**TASK STATEMENT:**
Copy nothing but the text: reproduce each line of the listing exactly and leave the pictures out.

(GIVEN MATERIAL)

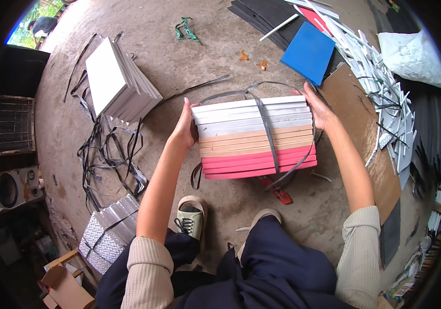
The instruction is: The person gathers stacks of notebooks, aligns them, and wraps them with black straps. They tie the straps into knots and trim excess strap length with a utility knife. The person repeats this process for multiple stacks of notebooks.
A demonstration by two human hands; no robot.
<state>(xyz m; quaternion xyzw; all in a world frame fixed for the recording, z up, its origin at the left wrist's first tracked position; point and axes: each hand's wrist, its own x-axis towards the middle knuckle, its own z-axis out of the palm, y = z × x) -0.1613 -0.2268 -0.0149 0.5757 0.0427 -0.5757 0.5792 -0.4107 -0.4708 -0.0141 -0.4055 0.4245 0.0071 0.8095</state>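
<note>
White, tan and red boards in a strapped stack [255, 138], held above the concrete floor [189, 62].
Left hand [185, 129] and right hand [319, 109] press flat on opposite ends; the stack looks stiff, fairly heavy, smooth-edged, best gripped at the ends or by the grey strap [268, 135].

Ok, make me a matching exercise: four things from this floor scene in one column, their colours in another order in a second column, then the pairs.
Things:
1. Top boards of the held stack
2. Bottom boards of the held stack
3. Square sheet lying past the right hand
4. Strap around the stack

Colours:
A. Blue
B. Dark grey
C. White
D. Pinkish red

Pairs: 1-C, 2-D, 3-A, 4-B

The left hand presses the stack's other end.
</note>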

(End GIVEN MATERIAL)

**OUTPUT OF THE TASK:**
The instruction is: The person gathers stacks of notebooks, aligns them, and wraps them with black straps. They tie the straps into knots and trim excess strap length with a utility knife. The person repeats this process for multiple stacks of notebooks.
A demonstration by two human hands; no robot.
<state>(xyz m; quaternion xyzw; all in a world frame fixed for the recording, z up, its origin at the left wrist's first tracked position; point and axes: each hand's wrist, its own x-axis towards the middle knuckle, its own z-axis out of the palm, y = z × x) -0.1613 -0.2268 -0.0149 0.5757 0.0427 -0.5757 0.5792 -0.4107 -0.4708 -0.0141 -0.4055 0.4245 0.0071 0.8095</state>
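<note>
White, tan and red boards in a strapped stack [255, 138], held above the concrete floor [189, 62].
Left hand [185, 129] and right hand [319, 109] press flat on opposite ends; the stack looks stiff, fairly heavy, smooth-edged, best gripped at the ends or by the grey strap [268, 135].

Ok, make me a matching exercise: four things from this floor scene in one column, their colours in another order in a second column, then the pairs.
Things:
1. Top boards of the held stack
2. Bottom boards of the held stack
3. Square sheet lying past the right hand
4. Strap around the stack

Colours:
A. Blue
B. Dark grey
C. White
D. Pinkish red

Pairs: 1-C, 2-D, 3-A, 4-B

The left hand presses the stack's other end.
</note>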

The output above is the complete answer.